*Exercise goal*: Review the listing and copy each line that holds the word "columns".

*Data shown*:
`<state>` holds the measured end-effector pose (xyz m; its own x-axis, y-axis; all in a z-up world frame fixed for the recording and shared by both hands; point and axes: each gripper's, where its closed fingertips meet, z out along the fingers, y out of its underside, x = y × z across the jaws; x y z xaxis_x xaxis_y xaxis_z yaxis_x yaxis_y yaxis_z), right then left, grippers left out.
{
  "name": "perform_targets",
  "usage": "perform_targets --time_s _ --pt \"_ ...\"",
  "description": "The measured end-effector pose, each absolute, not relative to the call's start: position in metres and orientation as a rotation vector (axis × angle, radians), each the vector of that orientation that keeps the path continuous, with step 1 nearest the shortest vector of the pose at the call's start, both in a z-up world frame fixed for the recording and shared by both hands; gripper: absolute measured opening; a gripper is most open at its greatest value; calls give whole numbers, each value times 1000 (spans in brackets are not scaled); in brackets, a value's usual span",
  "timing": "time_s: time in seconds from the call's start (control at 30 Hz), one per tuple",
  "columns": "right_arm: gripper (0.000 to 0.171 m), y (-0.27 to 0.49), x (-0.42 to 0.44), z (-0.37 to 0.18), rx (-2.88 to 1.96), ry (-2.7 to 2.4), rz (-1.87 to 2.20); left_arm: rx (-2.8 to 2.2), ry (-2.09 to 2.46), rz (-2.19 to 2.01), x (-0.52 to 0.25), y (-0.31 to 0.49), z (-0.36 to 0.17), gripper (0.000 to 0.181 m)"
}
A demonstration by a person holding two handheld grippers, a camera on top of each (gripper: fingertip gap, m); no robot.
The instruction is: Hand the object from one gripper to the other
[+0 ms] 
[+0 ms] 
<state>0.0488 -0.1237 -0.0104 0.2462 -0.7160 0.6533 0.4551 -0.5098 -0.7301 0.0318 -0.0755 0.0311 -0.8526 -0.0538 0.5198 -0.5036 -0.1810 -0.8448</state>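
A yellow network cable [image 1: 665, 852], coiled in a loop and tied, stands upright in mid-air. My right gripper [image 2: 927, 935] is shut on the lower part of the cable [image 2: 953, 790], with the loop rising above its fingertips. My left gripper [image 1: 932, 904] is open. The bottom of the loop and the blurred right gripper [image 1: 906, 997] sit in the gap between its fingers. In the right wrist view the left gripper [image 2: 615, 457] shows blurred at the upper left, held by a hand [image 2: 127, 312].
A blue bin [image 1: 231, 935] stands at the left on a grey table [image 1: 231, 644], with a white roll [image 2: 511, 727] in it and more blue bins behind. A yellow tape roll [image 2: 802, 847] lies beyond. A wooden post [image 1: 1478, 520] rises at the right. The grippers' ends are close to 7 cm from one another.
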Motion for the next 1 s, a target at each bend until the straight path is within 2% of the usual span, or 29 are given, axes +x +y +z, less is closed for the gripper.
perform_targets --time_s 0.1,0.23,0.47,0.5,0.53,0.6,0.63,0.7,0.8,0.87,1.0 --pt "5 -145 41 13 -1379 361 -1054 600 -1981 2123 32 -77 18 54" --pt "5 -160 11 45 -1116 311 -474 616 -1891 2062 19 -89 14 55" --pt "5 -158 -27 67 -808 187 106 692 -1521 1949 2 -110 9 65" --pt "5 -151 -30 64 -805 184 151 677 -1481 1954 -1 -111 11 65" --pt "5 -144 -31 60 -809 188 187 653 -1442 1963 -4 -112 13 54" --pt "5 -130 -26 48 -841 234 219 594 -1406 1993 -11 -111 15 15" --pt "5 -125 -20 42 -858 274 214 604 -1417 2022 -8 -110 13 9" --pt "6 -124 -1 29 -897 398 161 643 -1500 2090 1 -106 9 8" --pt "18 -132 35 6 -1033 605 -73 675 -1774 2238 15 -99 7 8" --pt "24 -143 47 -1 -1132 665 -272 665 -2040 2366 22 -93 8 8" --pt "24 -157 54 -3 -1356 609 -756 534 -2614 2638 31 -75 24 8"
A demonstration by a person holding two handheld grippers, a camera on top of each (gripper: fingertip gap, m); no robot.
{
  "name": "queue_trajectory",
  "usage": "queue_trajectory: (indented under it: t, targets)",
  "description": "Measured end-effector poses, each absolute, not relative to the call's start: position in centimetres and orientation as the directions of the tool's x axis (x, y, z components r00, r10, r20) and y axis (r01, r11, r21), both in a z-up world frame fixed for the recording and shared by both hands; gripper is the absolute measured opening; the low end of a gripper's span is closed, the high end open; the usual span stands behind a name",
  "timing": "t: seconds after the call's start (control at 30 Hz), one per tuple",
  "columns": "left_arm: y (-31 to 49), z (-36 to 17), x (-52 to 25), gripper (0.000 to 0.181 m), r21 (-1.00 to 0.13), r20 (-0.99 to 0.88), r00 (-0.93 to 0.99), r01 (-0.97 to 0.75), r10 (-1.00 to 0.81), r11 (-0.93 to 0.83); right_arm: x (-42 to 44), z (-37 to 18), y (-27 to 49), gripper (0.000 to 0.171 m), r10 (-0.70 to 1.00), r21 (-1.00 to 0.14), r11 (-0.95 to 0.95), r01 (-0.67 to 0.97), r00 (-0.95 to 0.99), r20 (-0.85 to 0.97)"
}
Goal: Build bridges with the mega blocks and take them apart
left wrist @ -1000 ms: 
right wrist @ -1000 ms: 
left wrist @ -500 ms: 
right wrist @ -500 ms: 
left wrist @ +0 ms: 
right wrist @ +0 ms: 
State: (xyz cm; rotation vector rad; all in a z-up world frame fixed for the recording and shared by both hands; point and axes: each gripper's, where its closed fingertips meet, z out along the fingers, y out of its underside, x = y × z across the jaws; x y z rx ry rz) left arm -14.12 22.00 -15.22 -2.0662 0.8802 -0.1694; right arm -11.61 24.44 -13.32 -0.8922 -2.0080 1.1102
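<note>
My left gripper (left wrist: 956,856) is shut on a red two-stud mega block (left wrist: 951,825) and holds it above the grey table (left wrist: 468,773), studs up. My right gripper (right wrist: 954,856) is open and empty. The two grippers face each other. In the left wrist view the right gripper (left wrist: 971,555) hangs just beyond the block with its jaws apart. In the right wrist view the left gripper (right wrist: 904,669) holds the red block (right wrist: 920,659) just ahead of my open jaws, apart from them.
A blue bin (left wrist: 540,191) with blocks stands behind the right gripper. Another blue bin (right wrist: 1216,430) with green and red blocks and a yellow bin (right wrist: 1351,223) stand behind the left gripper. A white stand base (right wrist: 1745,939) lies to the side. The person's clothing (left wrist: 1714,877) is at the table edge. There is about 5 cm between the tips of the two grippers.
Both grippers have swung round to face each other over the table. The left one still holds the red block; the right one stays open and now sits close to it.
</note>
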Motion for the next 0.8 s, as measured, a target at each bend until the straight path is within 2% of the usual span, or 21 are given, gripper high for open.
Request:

*Solution*:
  "columns": "right_arm: gripper (0.000 to 0.171 m), y (-0.27 to 0.49), x (-0.42 to 0.44), z (-0.37 to 0.18), rx (-2.88 to 1.96), ry (-2.7 to 2.4), rz (-1.87 to 2.20); left_arm: rx (-2.8 to 2.2), ry (-2.09 to 2.46), rz (-2.19 to 2.01), x (-0.52 to 0.25), y (-0.31 to 0.49), z (-0.36 to 0.17), gripper (0.000 to 0.181 m)"
  "columns": "left_arm: y (-31 to 49), z (-36 to 17), x (-52 to 25), gripper (0.000 to 0.181 m), r21 (-1.00 to 0.13), r20 (-0.99 to 0.88), r00 (-0.93 to 0.99), r01 (-0.97 to 0.75), r10 (-1.00 to 0.81), r11 (-0.93 to 0.83); right_arm: x (-42 to 44), z (-37 to 18), y (-27 to 49), gripper (0.000 to 0.171 m), r10 (-0.70 to 1.00), r21 (-1.00 to 0.14), r11 (-0.95 to 0.95), r01 (-0.67 to 0.97), r00 (-0.95 to 0.99), r20 (-0.85 to 0.97)"

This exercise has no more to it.